„Die Liebe befahl, ich gehorchte.“
Der italienische Dichter Dante Alighieri, dessen Todestag sich im Jahr 2021 zum 700.Mal jährt, ist unzweifelhaft einer der größten Schriftsteller Europas. Als junger Mann schilderte er in seinem Werk „Das neue Leben“ („Vita Nova“) seine Liebe zu Beatrice, „der Herrin seines Herzens“, die er im zarten Alter von 9 Jahren zum ersten Mal sieht. Von da an gilt: „Die Liebe befahl, ich gehorchte.“
Christopher Rüping inszenierte erstmals am Bochumer Schauspielhaus. Die Kritiker von Theater heute wählten ihn 2014 und 2015 zum Nachwuchsregisseur des Jahres, 2019 zum Regisseur des Jahres.
Mit dem Ensemble greift er Motive, Ideen und Gefühle aus Dantes Liebeswelt auf. Was kann das neue Leben sein, auch für uns nach dieser langen Zeit der schärfsten Einschränkungen zwischenmenschlicher Beziehungen? Wie fangen auch wir neu an? Where do we all go from here?
Zu Beginn des Abends ist das Licht im Zuschauerraum an, Auf dem Boden der ansonsten schmucklosen Bühne sind neun konzentrische Kreise zu sehen. Links steht eine hohe Leiter, rechts ein Klavier, das von selbst spielt und vorprogrammiert zu sein scheint. Die Schauspieler und Schauspielerinnen – William Cooper, Anna Drexler, Damian Rebgetz, Anne Rietmeijer – sitzen vor der hinteren Bühnenwand und unterhalten sich leise. Dann kommt Damian Rebgetz nach vorne zum Klavier und beginnt, die Emotionen zu beschreiben, die der 9jährige Dante beim ersten Treffen mit der fast gleichaltrigen Beatrice, in die er sich unsterblich verliebt, empfindet. Im Folgenden wechseln sie sich in der Rolle des Liebenden und der Beschreibung seiner Gefühle ab. So berichtet Anna Drexler von einer Nacht, in der sie erwacht und Beatrice ihr erscheint.
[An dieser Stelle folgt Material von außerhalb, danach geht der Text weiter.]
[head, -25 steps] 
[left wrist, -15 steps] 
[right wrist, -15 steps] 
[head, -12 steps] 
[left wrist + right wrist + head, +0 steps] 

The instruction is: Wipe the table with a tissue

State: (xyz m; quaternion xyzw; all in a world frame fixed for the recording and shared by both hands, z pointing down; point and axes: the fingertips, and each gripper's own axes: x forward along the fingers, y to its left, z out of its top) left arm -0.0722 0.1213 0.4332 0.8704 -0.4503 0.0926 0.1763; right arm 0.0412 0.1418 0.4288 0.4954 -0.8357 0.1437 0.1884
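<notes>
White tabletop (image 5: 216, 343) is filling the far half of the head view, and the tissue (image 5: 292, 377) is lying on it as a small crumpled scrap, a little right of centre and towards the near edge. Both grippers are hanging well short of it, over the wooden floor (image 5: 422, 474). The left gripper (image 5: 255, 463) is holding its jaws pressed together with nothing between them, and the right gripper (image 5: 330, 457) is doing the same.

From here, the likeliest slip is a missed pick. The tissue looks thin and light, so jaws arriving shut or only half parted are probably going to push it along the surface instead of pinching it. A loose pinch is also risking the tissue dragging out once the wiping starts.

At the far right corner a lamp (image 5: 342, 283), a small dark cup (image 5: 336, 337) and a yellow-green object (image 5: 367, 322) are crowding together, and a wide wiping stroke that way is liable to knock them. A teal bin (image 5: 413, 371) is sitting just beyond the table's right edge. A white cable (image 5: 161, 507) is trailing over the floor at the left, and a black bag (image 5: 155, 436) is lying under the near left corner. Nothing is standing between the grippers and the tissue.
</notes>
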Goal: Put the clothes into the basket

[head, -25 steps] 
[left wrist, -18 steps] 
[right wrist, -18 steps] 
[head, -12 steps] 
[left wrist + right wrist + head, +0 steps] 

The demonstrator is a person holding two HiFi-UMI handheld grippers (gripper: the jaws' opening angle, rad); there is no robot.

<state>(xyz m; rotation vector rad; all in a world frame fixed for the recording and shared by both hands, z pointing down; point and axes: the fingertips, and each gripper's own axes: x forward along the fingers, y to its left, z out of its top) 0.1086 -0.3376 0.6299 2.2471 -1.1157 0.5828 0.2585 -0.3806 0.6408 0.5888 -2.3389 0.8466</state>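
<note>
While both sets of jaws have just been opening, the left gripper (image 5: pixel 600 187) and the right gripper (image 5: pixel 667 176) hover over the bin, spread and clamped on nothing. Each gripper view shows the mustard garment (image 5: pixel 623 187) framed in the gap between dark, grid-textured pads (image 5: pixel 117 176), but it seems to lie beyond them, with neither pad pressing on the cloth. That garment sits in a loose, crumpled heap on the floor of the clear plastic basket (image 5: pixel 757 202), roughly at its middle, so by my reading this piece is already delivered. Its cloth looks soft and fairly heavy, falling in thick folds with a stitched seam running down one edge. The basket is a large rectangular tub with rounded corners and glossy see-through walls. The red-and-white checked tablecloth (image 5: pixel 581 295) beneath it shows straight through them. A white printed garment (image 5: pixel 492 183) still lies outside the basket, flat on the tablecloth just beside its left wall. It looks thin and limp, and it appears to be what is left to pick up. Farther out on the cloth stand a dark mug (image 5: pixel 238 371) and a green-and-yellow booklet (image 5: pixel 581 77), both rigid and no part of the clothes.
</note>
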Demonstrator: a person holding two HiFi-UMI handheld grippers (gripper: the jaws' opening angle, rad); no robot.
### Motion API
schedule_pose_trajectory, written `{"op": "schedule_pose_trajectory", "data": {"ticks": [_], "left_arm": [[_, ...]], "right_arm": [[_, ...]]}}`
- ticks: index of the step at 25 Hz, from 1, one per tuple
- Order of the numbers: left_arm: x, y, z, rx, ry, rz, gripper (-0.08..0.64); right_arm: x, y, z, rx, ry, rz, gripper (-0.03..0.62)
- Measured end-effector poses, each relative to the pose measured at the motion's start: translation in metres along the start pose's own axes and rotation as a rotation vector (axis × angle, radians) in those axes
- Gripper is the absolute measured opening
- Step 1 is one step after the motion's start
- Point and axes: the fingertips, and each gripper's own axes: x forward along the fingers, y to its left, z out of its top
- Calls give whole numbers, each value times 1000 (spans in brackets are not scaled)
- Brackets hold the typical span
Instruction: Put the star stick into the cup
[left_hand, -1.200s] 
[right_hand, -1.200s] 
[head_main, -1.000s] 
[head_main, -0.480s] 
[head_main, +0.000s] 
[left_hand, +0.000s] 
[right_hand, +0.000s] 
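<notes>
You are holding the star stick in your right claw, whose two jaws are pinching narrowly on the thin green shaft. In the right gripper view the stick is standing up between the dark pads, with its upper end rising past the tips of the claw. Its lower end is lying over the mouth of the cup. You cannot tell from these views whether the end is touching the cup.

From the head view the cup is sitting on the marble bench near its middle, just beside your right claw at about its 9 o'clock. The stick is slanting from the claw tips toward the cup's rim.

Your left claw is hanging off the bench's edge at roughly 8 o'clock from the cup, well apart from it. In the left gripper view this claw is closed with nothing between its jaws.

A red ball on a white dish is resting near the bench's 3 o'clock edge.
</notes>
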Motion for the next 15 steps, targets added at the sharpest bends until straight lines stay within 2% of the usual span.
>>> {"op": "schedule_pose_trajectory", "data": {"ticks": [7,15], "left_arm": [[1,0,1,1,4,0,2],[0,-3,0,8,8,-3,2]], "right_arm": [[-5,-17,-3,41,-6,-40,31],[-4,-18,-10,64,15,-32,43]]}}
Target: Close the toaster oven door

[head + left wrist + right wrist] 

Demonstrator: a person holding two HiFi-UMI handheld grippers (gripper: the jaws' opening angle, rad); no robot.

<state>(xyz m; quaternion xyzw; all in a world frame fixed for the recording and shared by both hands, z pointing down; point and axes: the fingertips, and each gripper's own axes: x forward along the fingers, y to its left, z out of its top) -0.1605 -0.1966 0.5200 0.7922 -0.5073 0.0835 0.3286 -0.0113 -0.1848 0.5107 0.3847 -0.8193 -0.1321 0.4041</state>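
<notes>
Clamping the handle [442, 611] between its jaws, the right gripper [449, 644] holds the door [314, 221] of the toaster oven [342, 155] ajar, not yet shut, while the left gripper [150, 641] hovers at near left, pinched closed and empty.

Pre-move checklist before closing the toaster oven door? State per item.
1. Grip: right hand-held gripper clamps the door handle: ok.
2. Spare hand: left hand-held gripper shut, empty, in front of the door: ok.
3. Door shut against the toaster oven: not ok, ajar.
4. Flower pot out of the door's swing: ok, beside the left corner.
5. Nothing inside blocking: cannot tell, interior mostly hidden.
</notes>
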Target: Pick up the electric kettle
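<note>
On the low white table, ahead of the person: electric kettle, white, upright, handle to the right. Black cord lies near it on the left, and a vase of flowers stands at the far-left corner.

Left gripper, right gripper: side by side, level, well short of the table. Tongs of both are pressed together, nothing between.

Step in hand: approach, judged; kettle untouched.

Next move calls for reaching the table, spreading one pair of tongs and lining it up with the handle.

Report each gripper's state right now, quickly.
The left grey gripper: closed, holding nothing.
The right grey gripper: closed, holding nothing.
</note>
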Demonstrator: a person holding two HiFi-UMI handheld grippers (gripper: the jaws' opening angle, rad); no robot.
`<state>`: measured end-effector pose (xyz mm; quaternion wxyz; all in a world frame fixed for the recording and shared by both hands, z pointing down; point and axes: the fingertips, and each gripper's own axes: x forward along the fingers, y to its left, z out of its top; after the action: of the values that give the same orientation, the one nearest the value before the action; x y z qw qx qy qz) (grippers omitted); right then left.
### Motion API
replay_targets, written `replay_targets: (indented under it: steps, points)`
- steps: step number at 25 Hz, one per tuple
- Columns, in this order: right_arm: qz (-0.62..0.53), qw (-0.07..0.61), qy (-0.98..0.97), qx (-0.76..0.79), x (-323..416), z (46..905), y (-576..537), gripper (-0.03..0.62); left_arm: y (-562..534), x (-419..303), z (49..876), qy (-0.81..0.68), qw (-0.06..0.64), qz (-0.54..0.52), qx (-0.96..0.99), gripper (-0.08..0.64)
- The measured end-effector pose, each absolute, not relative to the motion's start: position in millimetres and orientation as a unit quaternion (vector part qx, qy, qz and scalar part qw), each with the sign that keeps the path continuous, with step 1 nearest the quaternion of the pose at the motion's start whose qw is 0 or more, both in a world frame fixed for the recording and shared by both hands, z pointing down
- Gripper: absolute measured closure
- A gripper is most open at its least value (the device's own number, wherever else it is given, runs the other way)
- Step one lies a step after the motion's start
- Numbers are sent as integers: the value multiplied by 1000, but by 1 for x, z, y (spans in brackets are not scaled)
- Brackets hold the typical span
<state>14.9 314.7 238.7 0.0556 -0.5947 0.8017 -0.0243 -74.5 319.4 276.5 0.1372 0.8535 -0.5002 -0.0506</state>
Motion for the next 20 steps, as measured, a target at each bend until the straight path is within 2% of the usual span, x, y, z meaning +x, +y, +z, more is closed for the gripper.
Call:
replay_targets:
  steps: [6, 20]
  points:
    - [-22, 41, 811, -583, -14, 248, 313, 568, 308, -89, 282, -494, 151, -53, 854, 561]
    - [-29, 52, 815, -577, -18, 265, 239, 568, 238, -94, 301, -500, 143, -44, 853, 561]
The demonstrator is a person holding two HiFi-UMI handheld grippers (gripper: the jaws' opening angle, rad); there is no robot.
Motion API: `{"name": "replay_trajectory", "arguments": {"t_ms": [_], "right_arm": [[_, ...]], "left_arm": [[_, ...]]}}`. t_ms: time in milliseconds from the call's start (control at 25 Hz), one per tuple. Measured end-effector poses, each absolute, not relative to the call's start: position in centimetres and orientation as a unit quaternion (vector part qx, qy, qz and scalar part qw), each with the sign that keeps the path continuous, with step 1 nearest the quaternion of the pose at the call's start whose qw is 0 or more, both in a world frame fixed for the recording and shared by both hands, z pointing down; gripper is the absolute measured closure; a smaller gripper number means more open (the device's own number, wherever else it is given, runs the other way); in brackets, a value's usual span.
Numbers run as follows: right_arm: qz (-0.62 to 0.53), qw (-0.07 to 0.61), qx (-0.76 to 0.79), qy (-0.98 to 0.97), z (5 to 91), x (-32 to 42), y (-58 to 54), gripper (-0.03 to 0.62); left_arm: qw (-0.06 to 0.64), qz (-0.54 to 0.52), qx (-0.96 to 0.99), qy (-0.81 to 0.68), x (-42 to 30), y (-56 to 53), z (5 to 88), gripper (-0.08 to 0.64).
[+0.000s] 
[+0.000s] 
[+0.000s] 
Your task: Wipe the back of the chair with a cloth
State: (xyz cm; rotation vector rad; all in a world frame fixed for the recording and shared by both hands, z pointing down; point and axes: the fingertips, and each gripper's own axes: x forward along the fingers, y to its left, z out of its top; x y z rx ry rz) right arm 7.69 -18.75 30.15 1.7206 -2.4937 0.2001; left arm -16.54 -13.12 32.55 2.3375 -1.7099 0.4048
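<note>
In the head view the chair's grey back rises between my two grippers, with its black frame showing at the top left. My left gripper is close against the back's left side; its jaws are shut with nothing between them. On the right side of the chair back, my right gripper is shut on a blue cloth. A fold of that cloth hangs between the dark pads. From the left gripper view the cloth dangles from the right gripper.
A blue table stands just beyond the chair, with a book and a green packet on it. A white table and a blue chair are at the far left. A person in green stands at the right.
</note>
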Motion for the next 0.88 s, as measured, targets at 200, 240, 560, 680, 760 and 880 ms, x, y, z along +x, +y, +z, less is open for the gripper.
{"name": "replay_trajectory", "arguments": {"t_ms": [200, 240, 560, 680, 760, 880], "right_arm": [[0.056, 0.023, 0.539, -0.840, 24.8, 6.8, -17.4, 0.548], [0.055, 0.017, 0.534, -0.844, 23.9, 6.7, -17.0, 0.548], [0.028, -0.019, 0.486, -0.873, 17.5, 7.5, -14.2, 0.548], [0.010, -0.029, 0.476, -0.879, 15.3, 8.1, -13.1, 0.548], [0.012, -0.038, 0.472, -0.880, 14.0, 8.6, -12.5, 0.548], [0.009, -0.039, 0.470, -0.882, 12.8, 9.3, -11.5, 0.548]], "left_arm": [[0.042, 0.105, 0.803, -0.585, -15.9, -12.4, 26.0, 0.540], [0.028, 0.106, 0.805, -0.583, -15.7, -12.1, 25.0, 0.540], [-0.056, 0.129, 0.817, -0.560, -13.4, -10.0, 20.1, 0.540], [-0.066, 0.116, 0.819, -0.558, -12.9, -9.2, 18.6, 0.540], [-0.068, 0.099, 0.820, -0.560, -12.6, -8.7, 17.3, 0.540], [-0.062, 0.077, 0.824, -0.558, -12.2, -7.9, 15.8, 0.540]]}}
William Cooper ermutigt sie, die Gefühle herauszulassen. Nach einer Zufallsbegegnung, neun Jahre nach dem 1.Male, mit ihr, der „Herrin seines Herzens“, gerät er in einen Strudel der Emotionen. Um vor der Umwelt seine Liebe zu verbergen, erfindet er die Liebe zu einer anderen Frau, Elke. Was ihm den Ruf der Flatterhaftigkeit einbringt, so dass Beatrice ihm den Gruß verweigert. Es ist nicht so, dass immer nur einer der Darsteller die Rolle des Liebenden allein gibt, manchmal sprechen sie im Chor, singen Lieder („…and I will always love you“, Whitney Houston). Die großartigen Darsteller haben alle ihre Szenen, in denen sie besonders hervortreten und – auch allgemein – Aspekte der Liebe beschreiben oder besingen. Knapp neunzig Minuten vergehen scheinbar spielerisch und leicht, aber nie oberflächlich. Dann stirbt Beatrice. Und Rüping findet ein großartiges Bild zum Thema Tod. Eine große Lampe wird über die Kreise geführt, Nebel wabern, merkwürdige Wesen streifen im Halbdunkel über die Bühne. Der Tod und das Wissen, Chancen versäumt zu haben, Tristesse und Verzweiflung dominieren. Dann tritt die großartige Viviane De Muynck in weißem Anzug und weißer Kapuze als tote, von Dante heraufbeschworene Beatrice auf. Sie spricht ganz nüchtern über das Alter und welche Veränderungen es mitbringt.
Ein zu dem emotionalen, sinnlichen Abend über Dantes Liebe und die Liebe allgemein ein passender Schluss. Eine ungemein sehenswerte Inszenierung.